PROBLEM REQUIREMENTS: Output the full listing below exactly.
━━━━━━━━━━━━━━━━━━━━
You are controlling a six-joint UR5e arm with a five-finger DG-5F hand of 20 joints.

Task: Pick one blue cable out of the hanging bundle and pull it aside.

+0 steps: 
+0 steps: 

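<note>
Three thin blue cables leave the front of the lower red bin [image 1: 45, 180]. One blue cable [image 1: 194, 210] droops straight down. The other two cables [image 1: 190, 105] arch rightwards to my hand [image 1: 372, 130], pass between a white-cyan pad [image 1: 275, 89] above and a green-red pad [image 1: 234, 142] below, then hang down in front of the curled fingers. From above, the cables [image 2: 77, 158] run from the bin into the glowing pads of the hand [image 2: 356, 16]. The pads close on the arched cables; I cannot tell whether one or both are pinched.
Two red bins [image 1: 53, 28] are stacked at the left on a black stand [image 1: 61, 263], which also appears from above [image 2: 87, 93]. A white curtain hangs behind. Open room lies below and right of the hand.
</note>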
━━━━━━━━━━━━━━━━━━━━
TASK SOLUTION:
You are controlling a six-joint UR5e arm with a five-finger DG-5F hand of 20 joints.

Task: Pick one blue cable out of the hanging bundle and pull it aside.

+0 steps: 
+0 steps: 

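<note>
Three thin blue cables leave the front of the lower red bin [image 1: 45, 180]. One blue cable [image 1: 194, 210] droops straight down. The other two cables [image 1: 190, 105] arch rightwards to my hand [image 1: 372, 130], pass between a white-cyan pad [image 1: 275, 89] above and a green-red pad [image 1: 234, 142] below, then hang down in front of the curled fingers. From above, the cables [image 2: 77, 158] run from the bin into the glowing pads of the hand [image 2: 356, 16]. The pads close on the arched cables; I cannot tell whether one or both are pinched.
Two red bins [image 1: 53, 28] are stacked at the left on a black stand [image 1: 61, 263], which also appears from above [image 2: 87, 93]. A white curtain hangs behind. Open room lies below and right of the hand.
</note>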

Nothing further remains in this exercise.